→ WHAT YOU HAVE TO DO
Give back all of the records, exactly and completely.

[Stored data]

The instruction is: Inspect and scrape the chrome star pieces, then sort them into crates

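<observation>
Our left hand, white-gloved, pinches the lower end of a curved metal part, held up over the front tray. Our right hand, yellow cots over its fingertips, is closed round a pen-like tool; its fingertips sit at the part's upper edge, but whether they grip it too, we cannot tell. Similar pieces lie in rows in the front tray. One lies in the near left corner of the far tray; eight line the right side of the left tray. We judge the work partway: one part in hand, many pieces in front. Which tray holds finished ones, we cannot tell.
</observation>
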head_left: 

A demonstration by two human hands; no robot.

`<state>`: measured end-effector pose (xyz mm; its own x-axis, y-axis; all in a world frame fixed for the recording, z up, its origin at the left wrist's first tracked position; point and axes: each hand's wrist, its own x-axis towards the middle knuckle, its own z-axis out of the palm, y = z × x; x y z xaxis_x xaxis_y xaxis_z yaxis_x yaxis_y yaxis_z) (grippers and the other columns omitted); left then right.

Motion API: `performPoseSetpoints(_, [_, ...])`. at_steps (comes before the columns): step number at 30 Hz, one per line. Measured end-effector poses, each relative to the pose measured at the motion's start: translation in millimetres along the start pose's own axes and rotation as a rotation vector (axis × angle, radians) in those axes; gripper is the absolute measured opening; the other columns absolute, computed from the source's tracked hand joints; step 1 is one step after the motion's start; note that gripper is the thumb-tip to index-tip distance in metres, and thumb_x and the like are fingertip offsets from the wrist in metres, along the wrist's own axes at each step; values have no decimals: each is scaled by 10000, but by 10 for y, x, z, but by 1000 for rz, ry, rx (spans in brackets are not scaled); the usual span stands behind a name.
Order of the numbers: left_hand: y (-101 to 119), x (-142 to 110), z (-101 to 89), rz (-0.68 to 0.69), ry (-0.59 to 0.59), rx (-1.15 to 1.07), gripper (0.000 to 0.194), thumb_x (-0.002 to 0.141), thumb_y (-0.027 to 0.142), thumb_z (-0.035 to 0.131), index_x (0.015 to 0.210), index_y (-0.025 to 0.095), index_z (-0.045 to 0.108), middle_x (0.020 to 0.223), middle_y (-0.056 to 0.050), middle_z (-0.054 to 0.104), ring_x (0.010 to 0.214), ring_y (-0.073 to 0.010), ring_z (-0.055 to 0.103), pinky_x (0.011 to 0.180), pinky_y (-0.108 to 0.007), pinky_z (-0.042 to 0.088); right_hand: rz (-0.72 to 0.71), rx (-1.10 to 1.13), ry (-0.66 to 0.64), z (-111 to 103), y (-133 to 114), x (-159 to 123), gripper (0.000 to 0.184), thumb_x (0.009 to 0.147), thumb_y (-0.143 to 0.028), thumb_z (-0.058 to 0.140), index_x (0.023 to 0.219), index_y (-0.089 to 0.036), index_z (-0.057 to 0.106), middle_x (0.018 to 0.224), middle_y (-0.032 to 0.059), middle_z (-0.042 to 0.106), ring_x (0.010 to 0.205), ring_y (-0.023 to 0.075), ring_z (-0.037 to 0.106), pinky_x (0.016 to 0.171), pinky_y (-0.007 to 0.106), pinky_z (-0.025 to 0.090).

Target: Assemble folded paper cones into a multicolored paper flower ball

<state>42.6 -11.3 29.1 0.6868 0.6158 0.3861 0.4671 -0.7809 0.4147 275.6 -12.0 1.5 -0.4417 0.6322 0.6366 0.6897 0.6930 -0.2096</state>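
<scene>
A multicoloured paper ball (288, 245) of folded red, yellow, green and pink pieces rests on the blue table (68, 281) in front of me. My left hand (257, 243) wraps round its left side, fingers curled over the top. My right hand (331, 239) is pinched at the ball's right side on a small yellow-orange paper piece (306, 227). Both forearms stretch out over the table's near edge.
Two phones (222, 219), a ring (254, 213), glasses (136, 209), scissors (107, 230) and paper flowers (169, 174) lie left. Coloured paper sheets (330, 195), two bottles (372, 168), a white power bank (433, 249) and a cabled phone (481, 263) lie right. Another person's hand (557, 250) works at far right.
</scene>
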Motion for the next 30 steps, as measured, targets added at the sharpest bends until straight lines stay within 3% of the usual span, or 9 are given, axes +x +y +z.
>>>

→ ANSWER TO THE EXERCISE
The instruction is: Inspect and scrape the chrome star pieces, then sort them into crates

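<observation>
Our left hand, white-gloved, pinches the lower end of a curved metal part, held up over the front tray. Our right hand, yellow cots over its fingertips, is closed round a pen-like tool; its fingertips sit at the part's upper edge, but whether they grip it too, we cannot tell. Similar pieces lie in rows in the front tray. One lies in the near left corner of the far tray; eight line the right side of the left tray. We judge the work partway: one part in hand, many pieces in front. Which tray holds finished ones, we cannot tell.
</observation>
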head_left: 

A demonstration by two human hands; no robot.

`<state>`: measured end-effector pose (xyz mm; its own x-axis, y-axis; all in a world frame fixed for the recording, z up, its origin at the left wrist's first tracked position; point and axes: each hand's wrist, its own x-axis towards the middle knuckle, its own z-axis out of the palm, y = z × x; x y z xaxis_x xaxis_y xaxis_z yaxis_x yaxis_y yaxis_z) (grippers and the other columns omitted); left then right.

Motion API: `performPoseSetpoints(_, [_, ...])`. at_steps (comes before the columns): step number at 30 Hz, one per line. Measured end-effector poses, each relative to the pose measured at the motion's start: translation in millimetres along the start pose's own axes and rotation as a rotation vector (axis × angle, radians) in those axes; gripper is the absolute measured opening; the other columns absolute, computed from the source's tracked hand joints; step 1 is one step after the motion's start; note that gripper is the thumb-tip to index-tip distance in metres, and thumb_x and the like are fingertip offsets from the wrist in metres, along the wrist's own axes at each step; values have no decimals: each is scaled by 10000, but by 10 for y, x, z, but by 1000 for rz, ry, rx (spans in brackets are not scaled); the usual span stands behind a name.
Order of the numbers: left_hand: y (-101 to 119), x (-142 to 110), z (-101 to 89), rz (-0.68 to 0.69), ry (-0.59 to 0.59), rx (-1.15 to 1.07), gripper (0.000 to 0.194), thumb_x (-0.002 to 0.141), thumb_y (-0.027 to 0.142), thumb_z (-0.035 to 0.131), index_x (0.015 to 0.210), index_y (-0.025 to 0.095), index_z (-0.045 to 0.108), middle_x (0.020 to 0.223), middle_y (-0.056 to 0.050), middle_z (-0.054 to 0.104), ring_x (0.010 to 0.214), ring_y (-0.073 to 0.010), ring_z (-0.055 to 0.103), pinky_x (0.011 to 0.180), pinky_y (-0.108 to 0.007), pinky_z (-0.042 to 0.088); right_hand: rz (-0.72 to 0.71), rx (-1.10 to 1.13), ry (-0.66 to 0.64), z (-111 to 103), y (-133 to 114), x (-159 to 123), gripper (0.000 to 0.184), thumb_x (0.009 to 0.147), thumb_y (-0.143 to 0.028), thumb_z (-0.058 to 0.140), index_x (0.023 to 0.219), index_y (-0.089 to 0.036), index_z (-0.057 to 0.106), middle_x (0.018 to 0.224), middle_y (-0.032 to 0.059), middle_z (-0.042 to 0.106), ring_x (0.010 to 0.205), ring_y (-0.023 to 0.075), ring_z (-0.037 to 0.106), pinky_x (0.016 to 0.171), pinky_y (-0.007 to 0.106), pinky_z (-0.025 to 0.090).

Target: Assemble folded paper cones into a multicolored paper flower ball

<state>42.6 -11.3 29.1 0.6868 0.6158 0.3861 0.4671 -0.7809 0.4147 275.6 -12.0 1.5 -0.4417 0.6322 0.6366 0.6897 0.6930 -0.2096</state>
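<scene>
A multicoloured paper ball (288, 245) of folded red, yellow, green and pink pieces rests on the blue table (68, 281) in front of me. My left hand (257, 243) wraps round its left side, fingers curled over the top. My right hand (331, 239) is pinched at the ball's right side on a small yellow-orange paper piece (306, 227). Both forearms stretch out over the table's near edge.
Two phones (222, 219), a ring (254, 213), glasses (136, 209), scissors (107, 230) and paper flowers (169, 174) lie left. Coloured paper sheets (330, 195), two bottles (372, 168), a white power bank (433, 249) and a cabled phone (481, 263) lie right. Another person's hand (557, 250) works at far right.
</scene>
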Motion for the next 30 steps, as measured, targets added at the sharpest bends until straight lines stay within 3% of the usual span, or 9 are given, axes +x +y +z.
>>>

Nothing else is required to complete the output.